Retype all of the lines below with no changes.
BEGIN Given data
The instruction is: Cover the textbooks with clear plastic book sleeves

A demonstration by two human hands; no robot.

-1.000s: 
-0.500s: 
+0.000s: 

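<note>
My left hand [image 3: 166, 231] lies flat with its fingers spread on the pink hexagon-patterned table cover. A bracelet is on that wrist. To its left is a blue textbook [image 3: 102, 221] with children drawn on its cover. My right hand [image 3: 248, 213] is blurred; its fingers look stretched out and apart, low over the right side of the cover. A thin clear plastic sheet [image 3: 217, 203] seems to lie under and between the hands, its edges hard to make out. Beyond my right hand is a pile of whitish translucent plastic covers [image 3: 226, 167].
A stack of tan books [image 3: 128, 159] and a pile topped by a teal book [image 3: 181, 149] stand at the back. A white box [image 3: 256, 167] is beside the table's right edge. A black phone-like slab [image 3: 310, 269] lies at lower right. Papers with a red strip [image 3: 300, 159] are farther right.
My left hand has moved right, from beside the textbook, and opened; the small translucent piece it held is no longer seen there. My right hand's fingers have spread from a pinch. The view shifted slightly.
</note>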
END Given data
Problem solution:
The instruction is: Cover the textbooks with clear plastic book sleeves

A demonstration by two human hands; no robot.

-1.000s: 
-0.500s: 
+0.000s: 

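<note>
My left hand [image 3: 166, 231] lies flat with its fingers spread on the pink hexagon-patterned table cover. A bracelet is on that wrist. To its left is a blue textbook [image 3: 102, 221] with children drawn on its cover. My right hand [image 3: 248, 213] is blurred; its fingers look stretched out and apart, low over the right side of the cover. A thin clear plastic sheet [image 3: 217, 203] seems to lie under and between the hands, its edges hard to make out. Beyond my right hand is a pile of whitish translucent plastic covers [image 3: 226, 167].
A stack of tan books [image 3: 128, 159] and a pile topped by a teal book [image 3: 181, 149] stand at the back. A white box [image 3: 256, 167] is beside the table's right edge. A black phone-like slab [image 3: 310, 269] lies at lower right. Papers with a red strip [image 3: 300, 159] are farther right.
My left hand has moved right, from beside the textbook, and opened; the small translucent piece it held is no longer seen there. My right hand's fingers have spread from a pinch. The view shifted slightly.
</note>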

No more output is required.